Lol damn made me remember back in the day when people had dual Nvidia 8800s.

SLI days? :)

I remember back when video cards where stand alone, and 3dfx cards where these "extra" cards, that you also ran, side by side, with the video card.
You then had a vga cable, that hooked from your video card, into the 3dfx card, and out, towards the monitor.

That was how you ran 3D games back then.
Before it was called Nvidia.

My bro got a voodoo card, I was jealous of what it could do.
I remember being blown away, seeing games run in 3d, back when everything else was 2d.

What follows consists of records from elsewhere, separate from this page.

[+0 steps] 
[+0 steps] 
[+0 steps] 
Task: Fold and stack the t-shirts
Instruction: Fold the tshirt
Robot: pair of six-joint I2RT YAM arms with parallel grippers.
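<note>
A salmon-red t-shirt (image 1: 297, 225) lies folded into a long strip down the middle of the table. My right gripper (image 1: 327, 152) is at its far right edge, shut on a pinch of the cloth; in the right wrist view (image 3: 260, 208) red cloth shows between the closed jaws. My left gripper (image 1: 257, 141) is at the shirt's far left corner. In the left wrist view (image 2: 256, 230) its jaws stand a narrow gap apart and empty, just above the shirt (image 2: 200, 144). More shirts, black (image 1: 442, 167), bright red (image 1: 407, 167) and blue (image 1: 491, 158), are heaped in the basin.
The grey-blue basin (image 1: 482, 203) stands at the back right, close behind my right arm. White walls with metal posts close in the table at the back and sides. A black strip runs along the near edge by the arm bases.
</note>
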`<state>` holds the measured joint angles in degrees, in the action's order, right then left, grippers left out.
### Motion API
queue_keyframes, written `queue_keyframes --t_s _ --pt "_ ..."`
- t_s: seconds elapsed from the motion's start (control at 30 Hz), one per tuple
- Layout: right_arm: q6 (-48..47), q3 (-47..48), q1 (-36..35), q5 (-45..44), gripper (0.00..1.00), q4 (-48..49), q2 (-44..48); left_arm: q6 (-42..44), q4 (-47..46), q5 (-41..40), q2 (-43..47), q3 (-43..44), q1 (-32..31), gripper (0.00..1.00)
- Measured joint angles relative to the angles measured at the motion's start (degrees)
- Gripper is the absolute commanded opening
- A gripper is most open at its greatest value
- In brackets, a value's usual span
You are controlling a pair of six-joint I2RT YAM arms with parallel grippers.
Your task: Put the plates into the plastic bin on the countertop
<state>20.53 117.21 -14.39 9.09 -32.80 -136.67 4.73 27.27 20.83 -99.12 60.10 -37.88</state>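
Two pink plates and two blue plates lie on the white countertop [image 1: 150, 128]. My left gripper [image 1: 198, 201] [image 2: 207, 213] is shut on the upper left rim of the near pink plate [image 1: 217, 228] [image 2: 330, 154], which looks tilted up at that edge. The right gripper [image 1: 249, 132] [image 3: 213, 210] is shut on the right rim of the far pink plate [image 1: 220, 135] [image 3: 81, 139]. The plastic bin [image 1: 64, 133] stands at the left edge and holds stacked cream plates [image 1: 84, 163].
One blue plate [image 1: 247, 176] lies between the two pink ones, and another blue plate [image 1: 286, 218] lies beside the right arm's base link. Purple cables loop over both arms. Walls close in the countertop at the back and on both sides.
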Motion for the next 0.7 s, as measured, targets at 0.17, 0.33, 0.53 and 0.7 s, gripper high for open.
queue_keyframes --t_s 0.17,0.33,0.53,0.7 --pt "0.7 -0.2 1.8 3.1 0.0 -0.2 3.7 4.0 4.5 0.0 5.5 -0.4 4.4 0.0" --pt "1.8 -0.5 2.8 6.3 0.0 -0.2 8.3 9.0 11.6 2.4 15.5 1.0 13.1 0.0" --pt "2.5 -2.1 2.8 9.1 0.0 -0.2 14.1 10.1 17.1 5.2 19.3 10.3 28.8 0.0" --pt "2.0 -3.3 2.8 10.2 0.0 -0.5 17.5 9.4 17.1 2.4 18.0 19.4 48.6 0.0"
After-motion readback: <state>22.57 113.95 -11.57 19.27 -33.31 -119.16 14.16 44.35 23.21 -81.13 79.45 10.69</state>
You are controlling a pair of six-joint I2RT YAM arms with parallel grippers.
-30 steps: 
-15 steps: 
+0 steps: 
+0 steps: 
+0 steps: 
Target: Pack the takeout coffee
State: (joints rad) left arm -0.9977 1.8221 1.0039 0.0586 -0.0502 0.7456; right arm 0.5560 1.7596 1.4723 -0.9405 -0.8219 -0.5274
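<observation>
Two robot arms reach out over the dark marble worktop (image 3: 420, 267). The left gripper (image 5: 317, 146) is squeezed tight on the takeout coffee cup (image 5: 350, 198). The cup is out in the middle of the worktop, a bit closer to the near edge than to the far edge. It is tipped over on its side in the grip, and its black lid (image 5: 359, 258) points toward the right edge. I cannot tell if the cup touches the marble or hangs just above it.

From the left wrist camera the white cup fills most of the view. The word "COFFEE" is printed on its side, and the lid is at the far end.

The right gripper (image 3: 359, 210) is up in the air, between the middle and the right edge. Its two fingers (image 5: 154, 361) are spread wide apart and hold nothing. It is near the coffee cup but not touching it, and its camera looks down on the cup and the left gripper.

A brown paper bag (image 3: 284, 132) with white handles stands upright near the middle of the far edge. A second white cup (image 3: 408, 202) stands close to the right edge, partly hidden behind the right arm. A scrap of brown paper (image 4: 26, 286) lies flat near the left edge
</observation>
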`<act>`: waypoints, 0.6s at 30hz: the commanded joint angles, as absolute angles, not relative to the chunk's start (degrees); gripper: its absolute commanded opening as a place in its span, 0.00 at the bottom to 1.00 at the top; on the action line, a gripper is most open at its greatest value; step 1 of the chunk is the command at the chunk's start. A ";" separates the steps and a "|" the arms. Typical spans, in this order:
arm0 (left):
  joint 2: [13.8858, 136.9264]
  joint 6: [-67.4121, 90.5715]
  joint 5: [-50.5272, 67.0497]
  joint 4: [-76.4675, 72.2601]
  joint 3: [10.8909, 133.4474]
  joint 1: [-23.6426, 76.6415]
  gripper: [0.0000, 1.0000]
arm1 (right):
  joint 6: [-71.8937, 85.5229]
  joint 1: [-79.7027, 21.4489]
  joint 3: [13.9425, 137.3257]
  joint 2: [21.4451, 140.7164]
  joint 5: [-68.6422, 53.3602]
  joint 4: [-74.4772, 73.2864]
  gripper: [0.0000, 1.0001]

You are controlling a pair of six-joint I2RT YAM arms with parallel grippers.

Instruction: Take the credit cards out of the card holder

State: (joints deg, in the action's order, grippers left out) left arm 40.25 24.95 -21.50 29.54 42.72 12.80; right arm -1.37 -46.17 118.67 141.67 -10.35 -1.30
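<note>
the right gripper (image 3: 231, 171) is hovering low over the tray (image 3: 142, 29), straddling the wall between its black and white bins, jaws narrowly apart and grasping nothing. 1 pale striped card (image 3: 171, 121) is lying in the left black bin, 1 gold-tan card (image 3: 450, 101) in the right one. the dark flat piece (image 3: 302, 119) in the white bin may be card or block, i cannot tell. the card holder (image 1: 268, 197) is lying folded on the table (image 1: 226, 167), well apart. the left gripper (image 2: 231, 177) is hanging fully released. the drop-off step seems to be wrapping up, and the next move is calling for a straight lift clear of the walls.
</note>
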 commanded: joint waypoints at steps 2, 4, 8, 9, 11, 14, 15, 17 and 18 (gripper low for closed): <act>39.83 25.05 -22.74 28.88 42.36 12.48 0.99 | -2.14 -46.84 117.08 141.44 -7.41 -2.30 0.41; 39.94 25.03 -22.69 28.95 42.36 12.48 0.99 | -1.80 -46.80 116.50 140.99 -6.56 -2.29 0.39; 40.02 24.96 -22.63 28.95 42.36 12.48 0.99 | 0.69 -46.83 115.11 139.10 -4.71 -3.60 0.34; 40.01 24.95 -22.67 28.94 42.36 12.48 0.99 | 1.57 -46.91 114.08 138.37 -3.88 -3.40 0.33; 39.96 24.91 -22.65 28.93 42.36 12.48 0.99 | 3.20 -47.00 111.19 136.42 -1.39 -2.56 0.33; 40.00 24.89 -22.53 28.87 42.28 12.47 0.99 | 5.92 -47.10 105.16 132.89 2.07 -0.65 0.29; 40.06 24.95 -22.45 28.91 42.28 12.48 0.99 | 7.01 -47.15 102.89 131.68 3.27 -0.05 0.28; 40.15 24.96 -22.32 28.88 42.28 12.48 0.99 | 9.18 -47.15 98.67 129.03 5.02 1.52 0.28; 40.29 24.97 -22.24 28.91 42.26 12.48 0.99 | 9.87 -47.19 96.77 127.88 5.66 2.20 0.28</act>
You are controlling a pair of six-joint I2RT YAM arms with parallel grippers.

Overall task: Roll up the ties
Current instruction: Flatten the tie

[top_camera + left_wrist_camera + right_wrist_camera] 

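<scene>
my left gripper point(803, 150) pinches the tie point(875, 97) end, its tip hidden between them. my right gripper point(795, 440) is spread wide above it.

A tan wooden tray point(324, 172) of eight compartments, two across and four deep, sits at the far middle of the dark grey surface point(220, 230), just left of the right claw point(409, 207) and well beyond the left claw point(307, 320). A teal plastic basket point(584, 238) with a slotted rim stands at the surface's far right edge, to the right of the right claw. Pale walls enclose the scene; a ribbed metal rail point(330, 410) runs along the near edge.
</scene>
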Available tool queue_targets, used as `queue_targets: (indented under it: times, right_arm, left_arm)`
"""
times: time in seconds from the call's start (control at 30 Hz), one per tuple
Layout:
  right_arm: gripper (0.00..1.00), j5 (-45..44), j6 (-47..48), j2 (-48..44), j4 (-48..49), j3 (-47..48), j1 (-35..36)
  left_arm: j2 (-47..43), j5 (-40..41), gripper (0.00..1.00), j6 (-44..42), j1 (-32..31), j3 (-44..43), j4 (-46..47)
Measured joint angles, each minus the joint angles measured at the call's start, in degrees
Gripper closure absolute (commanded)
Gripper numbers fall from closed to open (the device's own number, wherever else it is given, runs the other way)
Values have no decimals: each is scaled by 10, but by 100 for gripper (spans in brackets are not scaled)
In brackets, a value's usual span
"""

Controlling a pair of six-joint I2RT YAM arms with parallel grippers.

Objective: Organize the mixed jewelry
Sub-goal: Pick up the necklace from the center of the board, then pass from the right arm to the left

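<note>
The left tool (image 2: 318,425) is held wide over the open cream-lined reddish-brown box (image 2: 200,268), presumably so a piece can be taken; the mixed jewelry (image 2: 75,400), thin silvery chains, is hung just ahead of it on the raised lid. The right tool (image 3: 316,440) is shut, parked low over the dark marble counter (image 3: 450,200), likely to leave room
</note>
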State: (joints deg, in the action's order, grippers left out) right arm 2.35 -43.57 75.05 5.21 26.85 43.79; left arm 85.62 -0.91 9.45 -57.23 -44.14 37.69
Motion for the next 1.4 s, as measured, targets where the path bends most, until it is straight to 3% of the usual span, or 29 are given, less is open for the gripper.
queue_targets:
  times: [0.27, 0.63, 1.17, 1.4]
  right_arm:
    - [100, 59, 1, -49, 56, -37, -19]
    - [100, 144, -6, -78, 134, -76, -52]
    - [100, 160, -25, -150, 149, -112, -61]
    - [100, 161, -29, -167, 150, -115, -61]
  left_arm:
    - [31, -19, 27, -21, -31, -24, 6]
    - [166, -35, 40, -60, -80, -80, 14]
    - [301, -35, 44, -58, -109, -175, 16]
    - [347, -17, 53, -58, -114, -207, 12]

Well, a lot of folks ran only one card, be it S3 Virge, ATI Rage or Matrox Mystique (or some of the later models, video card market was very turbulent in late 90s with cards releasing every year)...those initial 3D cards pretty much all sucked compared to 3dfx Voodoo, but they had 3D accelerators on board along with standard 2D circuits for that time.



Street Fighter 6 runs at 540p and upscales to 1080p with dlss docked.

"While our initial pixel counts of Street Fighter 6 during the Switch 2 Nintendo Direct reveal pointed to a native 1080p based on limited footage, the more recent Nintendo Treehouse feed shows a scale from a native 960x540 to a 1080p target using an AI upscaling method - with evidence suggesting Nvidia's DLSS based on this footage. Looking back, this 540p upscale appears to be in place in the original Direct footage as well. It's a remarkably clean scale in most shots, with the first few frames following a camera cut being one way to catch the base resolution from its docked mode play. We'll be sure to report back once we have more information."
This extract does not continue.